Police are given both extraordinary powers and extraordinary responsibilities. They are amongst the few public officials authorized by law to routinely use force in the course of their duties. The execution of stops and arrests “necessarily carries with it the right to use some degree of physical coercion or threat thereof to affect it.”[1] The right to use force, while broad, is not unlimited.The Fourth Amendment[2] established the right of “people to be secure in their persons” and to be protected from “unreasonable searches and seizures,” it has long been understood to create boundaries on the use of force by law enforcement.  Those boundaries are far too often crossed.

Moreover, police officers are the faces of a criminal justice system that has dramatic disproportionate negative effects based on race and economic status. Criminal system involvement is a major driver of inequality in the District of Columbia.  The District has a high rate of incarceration that disproportionately affects African American men, women and families. Ninety-one percent of the District’s prison population is African American, despite that the city is almost half white.
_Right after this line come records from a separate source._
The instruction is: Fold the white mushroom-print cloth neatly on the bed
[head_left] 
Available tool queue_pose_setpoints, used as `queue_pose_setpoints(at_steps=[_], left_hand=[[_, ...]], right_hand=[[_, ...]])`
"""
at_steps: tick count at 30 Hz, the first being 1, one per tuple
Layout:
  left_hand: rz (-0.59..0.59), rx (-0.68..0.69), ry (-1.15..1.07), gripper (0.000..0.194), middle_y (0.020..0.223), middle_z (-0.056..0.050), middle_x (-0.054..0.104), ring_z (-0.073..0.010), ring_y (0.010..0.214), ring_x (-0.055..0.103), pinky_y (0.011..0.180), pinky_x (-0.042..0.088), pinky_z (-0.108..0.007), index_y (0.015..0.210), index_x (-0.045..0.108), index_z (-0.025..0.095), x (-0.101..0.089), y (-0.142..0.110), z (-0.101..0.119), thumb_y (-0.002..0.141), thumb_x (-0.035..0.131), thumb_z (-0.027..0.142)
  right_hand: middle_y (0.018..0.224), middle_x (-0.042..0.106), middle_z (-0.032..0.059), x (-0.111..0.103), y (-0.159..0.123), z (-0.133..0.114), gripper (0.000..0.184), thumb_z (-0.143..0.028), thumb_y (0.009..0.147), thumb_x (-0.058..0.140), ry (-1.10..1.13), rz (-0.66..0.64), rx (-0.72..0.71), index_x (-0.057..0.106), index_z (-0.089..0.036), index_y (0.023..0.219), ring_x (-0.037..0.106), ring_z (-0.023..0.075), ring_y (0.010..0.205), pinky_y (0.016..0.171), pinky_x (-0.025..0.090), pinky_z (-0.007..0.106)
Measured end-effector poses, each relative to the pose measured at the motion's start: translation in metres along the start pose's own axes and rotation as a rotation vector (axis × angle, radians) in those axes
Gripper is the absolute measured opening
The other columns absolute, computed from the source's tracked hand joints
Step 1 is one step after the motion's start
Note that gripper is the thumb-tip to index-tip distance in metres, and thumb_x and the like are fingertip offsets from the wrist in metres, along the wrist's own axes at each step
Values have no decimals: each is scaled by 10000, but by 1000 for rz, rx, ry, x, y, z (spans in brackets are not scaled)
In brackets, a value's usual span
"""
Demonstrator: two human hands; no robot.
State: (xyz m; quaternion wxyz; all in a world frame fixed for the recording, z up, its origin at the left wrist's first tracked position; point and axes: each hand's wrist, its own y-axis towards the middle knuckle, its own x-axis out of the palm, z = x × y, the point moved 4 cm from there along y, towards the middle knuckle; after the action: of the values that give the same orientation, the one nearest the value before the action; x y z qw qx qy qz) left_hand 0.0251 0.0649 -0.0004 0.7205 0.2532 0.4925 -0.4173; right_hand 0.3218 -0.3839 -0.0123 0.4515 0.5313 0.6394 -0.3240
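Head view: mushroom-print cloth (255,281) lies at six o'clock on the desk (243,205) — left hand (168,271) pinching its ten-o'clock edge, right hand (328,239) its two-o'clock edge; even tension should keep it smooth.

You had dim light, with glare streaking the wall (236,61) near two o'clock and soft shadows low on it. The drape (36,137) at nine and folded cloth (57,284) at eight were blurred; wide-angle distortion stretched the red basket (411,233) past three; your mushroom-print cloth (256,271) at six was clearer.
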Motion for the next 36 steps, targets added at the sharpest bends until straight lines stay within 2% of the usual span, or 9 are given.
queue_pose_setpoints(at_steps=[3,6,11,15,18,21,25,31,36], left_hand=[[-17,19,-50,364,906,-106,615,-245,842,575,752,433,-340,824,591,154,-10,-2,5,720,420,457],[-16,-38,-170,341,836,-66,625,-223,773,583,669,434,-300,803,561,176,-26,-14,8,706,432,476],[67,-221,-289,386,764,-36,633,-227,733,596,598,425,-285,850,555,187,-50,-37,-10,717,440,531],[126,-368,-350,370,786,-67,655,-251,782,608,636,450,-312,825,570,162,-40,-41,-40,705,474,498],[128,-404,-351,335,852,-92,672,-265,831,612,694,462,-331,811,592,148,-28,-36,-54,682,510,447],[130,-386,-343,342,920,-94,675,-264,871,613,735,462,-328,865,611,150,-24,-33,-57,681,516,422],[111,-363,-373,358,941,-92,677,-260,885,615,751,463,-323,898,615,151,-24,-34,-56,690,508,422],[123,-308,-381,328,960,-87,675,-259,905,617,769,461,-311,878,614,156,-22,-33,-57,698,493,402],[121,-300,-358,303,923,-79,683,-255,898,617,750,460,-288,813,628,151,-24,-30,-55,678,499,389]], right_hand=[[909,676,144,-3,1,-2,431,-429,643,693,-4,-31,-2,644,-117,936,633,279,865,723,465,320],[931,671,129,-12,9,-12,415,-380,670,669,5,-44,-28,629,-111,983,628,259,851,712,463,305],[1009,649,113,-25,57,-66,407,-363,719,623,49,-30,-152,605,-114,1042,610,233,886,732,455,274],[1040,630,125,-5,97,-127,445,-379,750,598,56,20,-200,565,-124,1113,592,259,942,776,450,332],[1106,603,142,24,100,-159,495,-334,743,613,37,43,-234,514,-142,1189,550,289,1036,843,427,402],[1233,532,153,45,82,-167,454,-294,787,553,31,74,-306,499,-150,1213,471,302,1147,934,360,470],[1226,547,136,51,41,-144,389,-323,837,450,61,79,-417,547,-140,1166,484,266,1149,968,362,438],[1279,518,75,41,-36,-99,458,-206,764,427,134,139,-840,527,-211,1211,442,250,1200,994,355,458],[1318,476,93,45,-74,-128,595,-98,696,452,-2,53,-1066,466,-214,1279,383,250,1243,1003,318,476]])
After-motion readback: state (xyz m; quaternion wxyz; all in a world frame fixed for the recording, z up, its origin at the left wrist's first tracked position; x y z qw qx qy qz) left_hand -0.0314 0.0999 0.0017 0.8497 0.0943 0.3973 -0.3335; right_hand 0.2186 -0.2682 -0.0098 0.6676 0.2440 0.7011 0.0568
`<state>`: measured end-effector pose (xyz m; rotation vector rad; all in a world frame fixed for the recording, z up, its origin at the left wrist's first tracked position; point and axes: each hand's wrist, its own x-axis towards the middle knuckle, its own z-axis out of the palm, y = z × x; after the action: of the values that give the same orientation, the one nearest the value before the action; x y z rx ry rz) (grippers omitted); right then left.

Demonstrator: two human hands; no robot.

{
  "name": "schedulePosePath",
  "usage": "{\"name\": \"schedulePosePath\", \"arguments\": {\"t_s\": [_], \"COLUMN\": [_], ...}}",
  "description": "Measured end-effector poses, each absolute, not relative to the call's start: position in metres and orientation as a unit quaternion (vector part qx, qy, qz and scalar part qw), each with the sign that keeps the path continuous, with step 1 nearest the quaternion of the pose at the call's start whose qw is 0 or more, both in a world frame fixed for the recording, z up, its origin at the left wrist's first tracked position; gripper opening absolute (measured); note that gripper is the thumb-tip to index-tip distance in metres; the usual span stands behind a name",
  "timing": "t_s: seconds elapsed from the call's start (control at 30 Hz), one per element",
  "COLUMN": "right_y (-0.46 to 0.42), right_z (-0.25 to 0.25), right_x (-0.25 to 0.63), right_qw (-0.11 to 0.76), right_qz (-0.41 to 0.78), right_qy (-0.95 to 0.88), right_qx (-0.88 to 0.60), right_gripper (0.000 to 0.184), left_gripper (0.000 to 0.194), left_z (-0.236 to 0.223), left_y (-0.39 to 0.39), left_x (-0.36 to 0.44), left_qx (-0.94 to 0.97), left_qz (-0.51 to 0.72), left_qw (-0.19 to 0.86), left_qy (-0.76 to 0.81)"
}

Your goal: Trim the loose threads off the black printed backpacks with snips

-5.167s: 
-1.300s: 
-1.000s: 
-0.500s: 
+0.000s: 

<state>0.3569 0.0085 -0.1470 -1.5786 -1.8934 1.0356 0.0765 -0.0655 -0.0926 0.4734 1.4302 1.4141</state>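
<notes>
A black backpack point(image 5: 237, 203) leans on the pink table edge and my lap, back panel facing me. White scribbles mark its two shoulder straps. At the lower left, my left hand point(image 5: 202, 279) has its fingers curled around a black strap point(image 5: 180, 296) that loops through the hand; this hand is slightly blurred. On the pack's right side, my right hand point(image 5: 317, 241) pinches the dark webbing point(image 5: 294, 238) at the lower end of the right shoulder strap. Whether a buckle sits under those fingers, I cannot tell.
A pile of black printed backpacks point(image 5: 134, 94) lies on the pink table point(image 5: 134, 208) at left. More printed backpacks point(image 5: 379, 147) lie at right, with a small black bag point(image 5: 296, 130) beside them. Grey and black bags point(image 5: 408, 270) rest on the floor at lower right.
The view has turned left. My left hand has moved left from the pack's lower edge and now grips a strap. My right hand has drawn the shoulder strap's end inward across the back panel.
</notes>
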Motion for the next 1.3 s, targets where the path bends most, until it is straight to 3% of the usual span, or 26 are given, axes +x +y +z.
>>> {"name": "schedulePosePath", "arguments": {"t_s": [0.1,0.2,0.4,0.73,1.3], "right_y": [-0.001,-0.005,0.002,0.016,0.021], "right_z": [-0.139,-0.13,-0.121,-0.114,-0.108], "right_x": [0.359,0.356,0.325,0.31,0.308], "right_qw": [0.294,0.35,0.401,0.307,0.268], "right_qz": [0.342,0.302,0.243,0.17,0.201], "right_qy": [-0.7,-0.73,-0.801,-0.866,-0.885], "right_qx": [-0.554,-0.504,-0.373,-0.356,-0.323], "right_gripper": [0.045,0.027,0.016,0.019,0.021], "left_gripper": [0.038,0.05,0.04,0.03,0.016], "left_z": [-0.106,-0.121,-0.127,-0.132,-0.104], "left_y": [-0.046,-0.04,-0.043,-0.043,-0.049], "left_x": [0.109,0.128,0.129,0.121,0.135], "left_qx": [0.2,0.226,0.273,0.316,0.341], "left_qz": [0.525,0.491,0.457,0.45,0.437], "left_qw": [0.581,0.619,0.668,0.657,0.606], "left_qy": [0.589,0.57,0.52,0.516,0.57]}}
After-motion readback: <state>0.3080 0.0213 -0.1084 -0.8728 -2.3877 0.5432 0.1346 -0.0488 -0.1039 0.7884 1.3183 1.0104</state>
The highest rates of incarceration are from Wards 7 and 8. The impact on families is significant and is a driving factor not only in income and wealth inequality, but also in limiting social mobility. Poverty has become an inheritance in many communities the same way that wealth has in others.

In addition to the structural inequities of criminal sentencing laws, police practices that prioritize the enforcement of minor offenses have increased the pressure on African American communities and increased mistrust.

The Washington Lawyers’ Committee issued a study of MPD arrest practices in 2013.[3]  After reviewing arrest data kept by MPD, we concluded:

  • More than eight out of 10 arrests in our city were of African Americans.
  • Wards with more African American residents witnessed far more arrests. The five wards where seven out of 10 arrests in the city were made are home to nine out of 10 African American residents of the city. Even in wards where fewer African Americans live, African Americans made up a disproportionately high percentage of arrestees.
  • More than 19 out of 20 arrests in Washington, D.C. were for nonviolent offenses. Four of the largest categories of offenses — arrests classified by under the drug, traffic, disorderly conduct, and “other assault” charge categories — alone accounted for about six out of 10 arrests in the District. Offenses in these categories are not considered violent crimes within the definitions used by the FBI’s Uniform Crime Reporting system.
  • Nine out of 10 individuals arrested for drug offenses were African American. African Americans were the overwhelming majority of drug arrestees, across all major categories of narcotics, including powder cocaine, crack cocaine, heroin and other drugs.
  • Six out of 10 drug arrests were for simple possession, and nearly nine out of 10 of arrests for possession involved African American arrestees. Marijuana arrests represented the lead category of arrests.
  • While there are significant disparities between whites and African Americans in drug arrests, drug use survey data shows much less disparity in drug use among the two groups. Drug use survey data shows little disparity in drug use among wards in contrast to the large disparities in drug arrest numbers among the wards.
  • Nearly seven out of 10 traffic arrests were of African Americans. The disparity was less evident for traffic offenses that involved conduct more obvious to an observer, like Driving Under the Influence, as opposed to conduct that is less externally obvious, such as driving on a suspended license.
  • Eight out of ten individuals arrested for disorderly conduct were African American or Hispanic.
  • Most arrests did not result in confinement, probation, or diversion.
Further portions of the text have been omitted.